In short, it’s the sturdy, small laptop running a trusted operating system, to which you (and probably only you) have control of the tools available. (Probably not counting: laptop provided by your boss or school, especially if you don’t have root privileges.) It’s a nifty term — especially from the point-of-view of improving security and privacy culture — because it reminds us that “the cloud” is not necessarily trustworthy, even (perhaps especially) for technically savvy people.
I made a lazyweb request for recommendations for a TPC that I can use on the bus, and here’s my out-loud thoughts summarizing the responses (received on Twitter and elsewhere):
I said I wanted “a small, lightweight yet sturdy laptop to run (Ubuntu) Linux. Goal: run git & emacs (& chrome) on the bus.” Implied — but not stated directly:
- about 13″, very high resolution screen (but that I can plug in to a bigger monitor)
- less than four pounds (an arbitrary limit, I confess)
- decent battery life
- multiple cores (do I need to even specify this in 2013?)
- Ubuntu should “just work” — I don’t need to be the first reporter on hardware bugs
The recommendations fell into four broad categories:
- MacBook Air: Ted O’Connor and Oliver Mason recommended this direction. It’s an interesting idea: the hardware is designed for the sort of transit-based flexibility that I want.
- ThinkPad X220 – my brother runs this himself, though he does so because he salvaged a friend’s, personally replacing the screen, upgrading the hard disk (to SSD) and the RAM. Matt also uses an X220i.

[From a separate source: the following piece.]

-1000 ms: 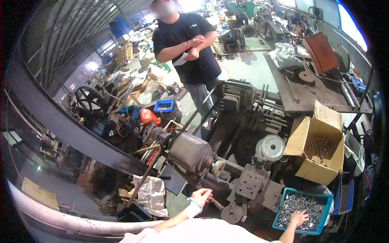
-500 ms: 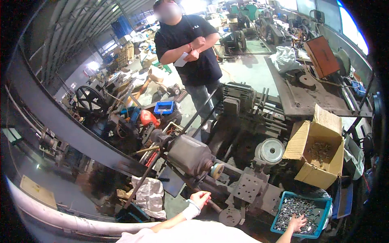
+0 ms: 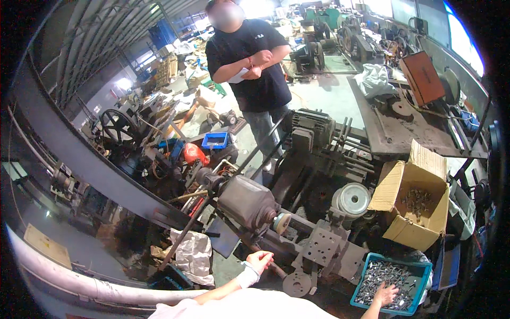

- Dell XPS 13 dev edition – my co-worker Pierre suggested this series. It’s Dell’s “Developer Edition”, coming guaranteed to work with Ubuntu. Daniel’s opinion of this series is pretty high too.
- ZAReason and System76 – Ted and John McChesney-Young suggested these two respectively, as “ideologically pure hardware” (Ted’s term). These smaller companies each make hardware explicitly designed for Linux. ZAReason’s ultrabook is roughly comparable to the Dell XPS system, but System76 doesn’t seem to be shipping a device under four pounds.
I’m going to reject the MacBook out of hand — I’m a little more ideologically driven here, certainly more than Ted, but also I’m tired of being “that guy” who makes Linux work in improbable places. I’m not a hardware hacker, and I don’t want to be making contributions to the open-source and free-software world through hardware driver bug reporting (sorry Ted! I know, it’s supposed to just Do The Right Thing, but my experience with SciPy on Mac has been so unpleasant that I’m dropping that direction).
I’ll write a followup post with the top contenders and what I’ve chosen. I’m eager to get off my previous laptop (on which I’m writing this) which is easily six pounds, no battery life, and more than five years old (though it still supports Ubuntu 12.04 just fine).